Enterprise Software, Wireless Leaders Join World’s Largest Collection of Certified Interoperable Federated Identity Solutions
San Francisco – The Liberty Alliance, the global consortium developing an open federated identity standard and business tools for implementing identity-based services, today announced products and services from nine companies have earned the Liberty Alliance Interoperable mark in the latest Liberty-sponsored conformance test. The Liberty Alliance continues to be the only organization to offer more than simple specification interoperability testing and officially validate Liberty implementations in products and services.
Ericsson, Hewlett-Packard, IBM, Netegrity, Novell, Oracle, Ping Identity, Sun, and Trustgenix are among companies to be awarded the “Liberty Alliance Interoperable” mark. Following a rigorous testing process, conformant products may display the Liberty Alliance’s highest stamp of quality, which offers buying assurances to end customers that products are truly interoperable out-of-the-box, shortening deployment cycles, increasing productivity and saving costs.

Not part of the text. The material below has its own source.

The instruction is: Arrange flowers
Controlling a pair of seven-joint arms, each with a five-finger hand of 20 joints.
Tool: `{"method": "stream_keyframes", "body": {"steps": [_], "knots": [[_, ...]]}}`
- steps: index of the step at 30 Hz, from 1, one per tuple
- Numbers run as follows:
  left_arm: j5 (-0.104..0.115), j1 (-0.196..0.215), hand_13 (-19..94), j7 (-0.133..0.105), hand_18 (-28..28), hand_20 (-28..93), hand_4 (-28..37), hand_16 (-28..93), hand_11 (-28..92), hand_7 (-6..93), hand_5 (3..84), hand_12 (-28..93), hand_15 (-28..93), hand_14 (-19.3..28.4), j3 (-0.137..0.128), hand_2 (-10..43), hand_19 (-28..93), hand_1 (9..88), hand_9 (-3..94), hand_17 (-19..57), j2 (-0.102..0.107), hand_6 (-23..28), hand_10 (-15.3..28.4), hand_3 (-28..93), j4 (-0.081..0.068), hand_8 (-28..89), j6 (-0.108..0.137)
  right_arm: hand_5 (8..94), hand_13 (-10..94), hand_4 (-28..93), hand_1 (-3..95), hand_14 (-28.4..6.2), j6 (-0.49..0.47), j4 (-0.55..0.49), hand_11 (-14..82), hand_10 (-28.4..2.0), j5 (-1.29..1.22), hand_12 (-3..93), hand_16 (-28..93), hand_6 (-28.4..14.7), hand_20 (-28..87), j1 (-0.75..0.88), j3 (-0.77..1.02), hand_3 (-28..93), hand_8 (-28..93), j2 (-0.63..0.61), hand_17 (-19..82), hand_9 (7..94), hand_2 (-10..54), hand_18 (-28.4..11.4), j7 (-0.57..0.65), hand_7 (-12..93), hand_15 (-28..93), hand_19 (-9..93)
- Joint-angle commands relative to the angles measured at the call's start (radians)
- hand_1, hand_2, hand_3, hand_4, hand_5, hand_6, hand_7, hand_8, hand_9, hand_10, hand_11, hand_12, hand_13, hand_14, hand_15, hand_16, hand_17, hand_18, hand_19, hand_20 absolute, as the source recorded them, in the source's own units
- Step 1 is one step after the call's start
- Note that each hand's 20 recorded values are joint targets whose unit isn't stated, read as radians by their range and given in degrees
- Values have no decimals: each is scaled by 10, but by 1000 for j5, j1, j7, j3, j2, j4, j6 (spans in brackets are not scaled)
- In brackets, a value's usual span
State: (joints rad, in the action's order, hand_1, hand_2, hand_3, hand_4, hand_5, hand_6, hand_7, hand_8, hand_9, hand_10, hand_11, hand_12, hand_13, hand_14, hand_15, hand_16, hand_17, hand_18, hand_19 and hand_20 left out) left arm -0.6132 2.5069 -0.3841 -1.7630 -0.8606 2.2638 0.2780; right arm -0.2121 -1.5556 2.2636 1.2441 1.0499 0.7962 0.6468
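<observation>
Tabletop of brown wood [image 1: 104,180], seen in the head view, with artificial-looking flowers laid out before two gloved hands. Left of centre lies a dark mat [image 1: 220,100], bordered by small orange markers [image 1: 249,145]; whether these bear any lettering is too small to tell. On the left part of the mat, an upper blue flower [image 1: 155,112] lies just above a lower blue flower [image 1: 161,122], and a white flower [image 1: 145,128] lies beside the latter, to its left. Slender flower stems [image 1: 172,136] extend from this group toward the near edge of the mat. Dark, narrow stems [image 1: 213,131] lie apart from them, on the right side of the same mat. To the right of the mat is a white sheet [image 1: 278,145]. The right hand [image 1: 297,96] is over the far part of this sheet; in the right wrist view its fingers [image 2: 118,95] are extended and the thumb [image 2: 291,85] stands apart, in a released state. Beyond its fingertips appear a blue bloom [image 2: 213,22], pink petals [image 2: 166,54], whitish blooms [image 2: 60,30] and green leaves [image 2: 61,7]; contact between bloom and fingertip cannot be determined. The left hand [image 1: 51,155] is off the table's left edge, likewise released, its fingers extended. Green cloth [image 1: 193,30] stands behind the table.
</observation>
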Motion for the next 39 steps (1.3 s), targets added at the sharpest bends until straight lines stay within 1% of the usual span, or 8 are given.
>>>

“Participants are responding to market demand for validation of quality and assurance of true interoperability,” said Nick Ragouzis, chair of the Liberty Alliance Conformance Expert Group and of NTT. “The conformance program offers vendors and service providers the opportunity to respond to the customer mandate for products and services that have earned the ‘Liberty Alliance Interoperable’ mark.”
“Assurance of interoperability of products and services is of highest importance to enterprises making infrastructure investments in order to reduce costs and speed time to deployment,” said Ray Wagner, vice president and research director in information security strategies, Gartner. “Standards-based groups that offer interoperability focused conformance programs that are widely accepted by vendors can provide customers with such assurance.”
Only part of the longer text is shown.